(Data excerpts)
Content starts

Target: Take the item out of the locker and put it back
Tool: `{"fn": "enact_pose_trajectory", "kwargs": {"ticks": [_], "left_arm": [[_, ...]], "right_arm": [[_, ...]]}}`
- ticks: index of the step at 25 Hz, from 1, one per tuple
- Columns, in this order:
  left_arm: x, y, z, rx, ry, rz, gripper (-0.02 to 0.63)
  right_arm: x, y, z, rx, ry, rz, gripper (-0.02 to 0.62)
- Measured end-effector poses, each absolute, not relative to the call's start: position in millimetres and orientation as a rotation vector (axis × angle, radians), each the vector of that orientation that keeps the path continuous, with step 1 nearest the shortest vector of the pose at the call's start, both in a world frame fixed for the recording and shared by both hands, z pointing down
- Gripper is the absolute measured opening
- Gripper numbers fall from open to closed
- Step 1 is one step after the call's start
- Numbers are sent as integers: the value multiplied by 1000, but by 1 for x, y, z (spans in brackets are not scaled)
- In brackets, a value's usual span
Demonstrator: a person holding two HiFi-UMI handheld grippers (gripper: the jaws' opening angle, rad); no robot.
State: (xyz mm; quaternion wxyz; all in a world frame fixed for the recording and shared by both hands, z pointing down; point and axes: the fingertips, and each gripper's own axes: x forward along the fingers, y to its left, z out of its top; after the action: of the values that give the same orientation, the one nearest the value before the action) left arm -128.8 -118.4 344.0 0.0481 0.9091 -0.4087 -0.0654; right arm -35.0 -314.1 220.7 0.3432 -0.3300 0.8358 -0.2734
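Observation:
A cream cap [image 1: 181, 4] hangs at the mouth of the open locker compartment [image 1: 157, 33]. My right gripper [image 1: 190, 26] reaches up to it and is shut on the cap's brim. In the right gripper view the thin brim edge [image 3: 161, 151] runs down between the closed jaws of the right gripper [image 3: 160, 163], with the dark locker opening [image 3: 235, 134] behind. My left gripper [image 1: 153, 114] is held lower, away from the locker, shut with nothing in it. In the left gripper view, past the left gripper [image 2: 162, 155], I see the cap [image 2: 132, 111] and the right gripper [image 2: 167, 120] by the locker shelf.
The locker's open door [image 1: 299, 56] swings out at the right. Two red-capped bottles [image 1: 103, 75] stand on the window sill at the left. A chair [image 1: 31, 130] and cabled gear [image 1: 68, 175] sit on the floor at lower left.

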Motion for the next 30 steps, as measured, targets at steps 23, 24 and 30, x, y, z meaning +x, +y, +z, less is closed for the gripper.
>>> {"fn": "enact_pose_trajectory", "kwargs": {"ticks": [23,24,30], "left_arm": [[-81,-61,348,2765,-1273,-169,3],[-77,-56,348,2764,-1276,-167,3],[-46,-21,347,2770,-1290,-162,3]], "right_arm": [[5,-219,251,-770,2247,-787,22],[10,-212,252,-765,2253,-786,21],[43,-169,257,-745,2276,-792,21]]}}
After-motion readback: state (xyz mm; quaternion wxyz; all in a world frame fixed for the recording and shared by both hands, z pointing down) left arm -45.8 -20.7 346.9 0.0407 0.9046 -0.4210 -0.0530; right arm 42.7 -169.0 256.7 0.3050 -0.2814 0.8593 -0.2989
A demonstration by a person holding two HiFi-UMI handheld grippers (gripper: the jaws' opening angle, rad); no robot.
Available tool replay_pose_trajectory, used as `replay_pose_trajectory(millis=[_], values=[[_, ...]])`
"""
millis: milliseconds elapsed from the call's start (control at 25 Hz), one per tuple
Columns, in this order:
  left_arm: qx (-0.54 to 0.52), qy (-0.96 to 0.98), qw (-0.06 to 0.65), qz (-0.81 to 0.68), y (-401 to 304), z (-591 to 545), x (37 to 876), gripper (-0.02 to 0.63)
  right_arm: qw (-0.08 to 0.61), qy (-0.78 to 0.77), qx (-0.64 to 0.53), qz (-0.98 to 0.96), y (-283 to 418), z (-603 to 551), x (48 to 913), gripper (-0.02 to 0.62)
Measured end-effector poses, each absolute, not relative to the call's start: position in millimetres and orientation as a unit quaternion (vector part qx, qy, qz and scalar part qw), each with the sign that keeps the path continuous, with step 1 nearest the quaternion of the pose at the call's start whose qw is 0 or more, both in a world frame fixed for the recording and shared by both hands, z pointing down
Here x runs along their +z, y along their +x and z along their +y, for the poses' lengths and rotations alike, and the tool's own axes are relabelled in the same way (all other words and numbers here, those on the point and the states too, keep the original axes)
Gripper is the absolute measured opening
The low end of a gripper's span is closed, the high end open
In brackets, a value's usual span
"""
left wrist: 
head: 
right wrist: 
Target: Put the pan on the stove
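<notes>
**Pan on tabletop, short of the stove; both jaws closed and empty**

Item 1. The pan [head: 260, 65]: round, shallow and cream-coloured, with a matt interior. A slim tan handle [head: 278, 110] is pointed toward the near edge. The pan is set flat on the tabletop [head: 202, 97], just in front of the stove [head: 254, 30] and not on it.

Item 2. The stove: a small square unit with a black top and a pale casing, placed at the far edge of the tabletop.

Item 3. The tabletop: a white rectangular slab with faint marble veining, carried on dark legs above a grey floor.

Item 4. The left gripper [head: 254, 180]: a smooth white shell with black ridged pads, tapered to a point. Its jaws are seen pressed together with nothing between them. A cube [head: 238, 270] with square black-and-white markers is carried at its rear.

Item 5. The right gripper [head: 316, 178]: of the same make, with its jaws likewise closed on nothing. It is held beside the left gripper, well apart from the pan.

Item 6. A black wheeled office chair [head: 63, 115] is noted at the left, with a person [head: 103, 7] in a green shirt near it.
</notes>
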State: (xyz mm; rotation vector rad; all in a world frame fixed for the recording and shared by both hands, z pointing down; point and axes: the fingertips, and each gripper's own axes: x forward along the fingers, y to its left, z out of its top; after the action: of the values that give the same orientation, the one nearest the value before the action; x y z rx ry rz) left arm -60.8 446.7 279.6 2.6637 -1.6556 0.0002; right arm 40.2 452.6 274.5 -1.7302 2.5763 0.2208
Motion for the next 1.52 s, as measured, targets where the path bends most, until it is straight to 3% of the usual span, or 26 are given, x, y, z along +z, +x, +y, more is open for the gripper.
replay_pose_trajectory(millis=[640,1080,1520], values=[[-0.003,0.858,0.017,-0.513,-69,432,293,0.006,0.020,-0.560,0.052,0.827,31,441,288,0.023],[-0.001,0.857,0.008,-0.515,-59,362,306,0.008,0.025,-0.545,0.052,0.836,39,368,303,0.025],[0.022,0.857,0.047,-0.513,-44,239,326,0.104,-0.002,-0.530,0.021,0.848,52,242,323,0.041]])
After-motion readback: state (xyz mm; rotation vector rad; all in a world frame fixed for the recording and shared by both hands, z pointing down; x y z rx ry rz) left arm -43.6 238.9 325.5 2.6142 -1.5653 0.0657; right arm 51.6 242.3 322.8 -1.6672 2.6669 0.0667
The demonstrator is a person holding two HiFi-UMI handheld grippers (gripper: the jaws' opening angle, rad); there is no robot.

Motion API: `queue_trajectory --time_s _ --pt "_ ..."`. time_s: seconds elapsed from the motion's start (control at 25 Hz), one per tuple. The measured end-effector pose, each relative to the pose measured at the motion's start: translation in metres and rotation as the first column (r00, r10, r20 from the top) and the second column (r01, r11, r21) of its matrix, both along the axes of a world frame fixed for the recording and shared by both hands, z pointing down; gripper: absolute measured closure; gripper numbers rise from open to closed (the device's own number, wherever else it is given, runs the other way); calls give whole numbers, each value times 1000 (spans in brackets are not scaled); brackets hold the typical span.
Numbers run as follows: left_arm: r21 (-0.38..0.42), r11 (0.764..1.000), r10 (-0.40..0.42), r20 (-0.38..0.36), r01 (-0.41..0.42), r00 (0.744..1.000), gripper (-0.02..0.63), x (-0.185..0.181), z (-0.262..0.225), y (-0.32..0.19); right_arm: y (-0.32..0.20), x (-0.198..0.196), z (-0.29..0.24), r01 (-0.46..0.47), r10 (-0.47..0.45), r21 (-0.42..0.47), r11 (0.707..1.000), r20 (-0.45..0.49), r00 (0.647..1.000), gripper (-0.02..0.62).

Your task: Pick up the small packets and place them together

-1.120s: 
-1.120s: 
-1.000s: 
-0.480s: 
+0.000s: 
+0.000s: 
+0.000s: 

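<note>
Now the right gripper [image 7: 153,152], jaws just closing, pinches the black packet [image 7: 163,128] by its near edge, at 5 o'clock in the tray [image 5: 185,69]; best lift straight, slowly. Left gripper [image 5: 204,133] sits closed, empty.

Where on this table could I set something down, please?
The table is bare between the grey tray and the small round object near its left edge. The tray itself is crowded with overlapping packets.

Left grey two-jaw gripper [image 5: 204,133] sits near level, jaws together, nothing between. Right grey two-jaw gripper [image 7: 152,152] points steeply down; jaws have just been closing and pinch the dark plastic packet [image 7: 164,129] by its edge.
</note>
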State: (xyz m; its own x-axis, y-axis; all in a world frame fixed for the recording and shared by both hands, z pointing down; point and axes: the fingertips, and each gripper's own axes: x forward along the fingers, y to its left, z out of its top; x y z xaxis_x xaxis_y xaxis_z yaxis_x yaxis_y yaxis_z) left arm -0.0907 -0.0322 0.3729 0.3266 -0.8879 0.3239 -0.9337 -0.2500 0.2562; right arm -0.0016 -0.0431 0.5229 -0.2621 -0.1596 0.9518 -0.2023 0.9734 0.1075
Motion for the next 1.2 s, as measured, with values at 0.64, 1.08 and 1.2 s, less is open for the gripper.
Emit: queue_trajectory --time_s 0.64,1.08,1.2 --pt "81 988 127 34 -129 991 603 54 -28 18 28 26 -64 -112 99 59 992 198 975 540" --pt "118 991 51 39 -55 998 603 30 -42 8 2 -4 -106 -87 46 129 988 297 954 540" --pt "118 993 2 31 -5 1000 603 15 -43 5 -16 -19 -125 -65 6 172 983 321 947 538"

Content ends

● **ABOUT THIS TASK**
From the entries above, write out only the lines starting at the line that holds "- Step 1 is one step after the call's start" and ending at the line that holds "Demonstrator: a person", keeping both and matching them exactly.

● **SOLUTION FOR THIS TASK**
- Step 1 is one step after the call's start
- Numbers are sent as integers: the value multiplied by 1000, but by 1 for x, y, z (spans in brackets are not scaled)
- In brackets, a value's usual span
Demonstrator: a person holding two HiFi-UMI handheld grippers (gripper: the jaws' opening angle, rad); no robot.

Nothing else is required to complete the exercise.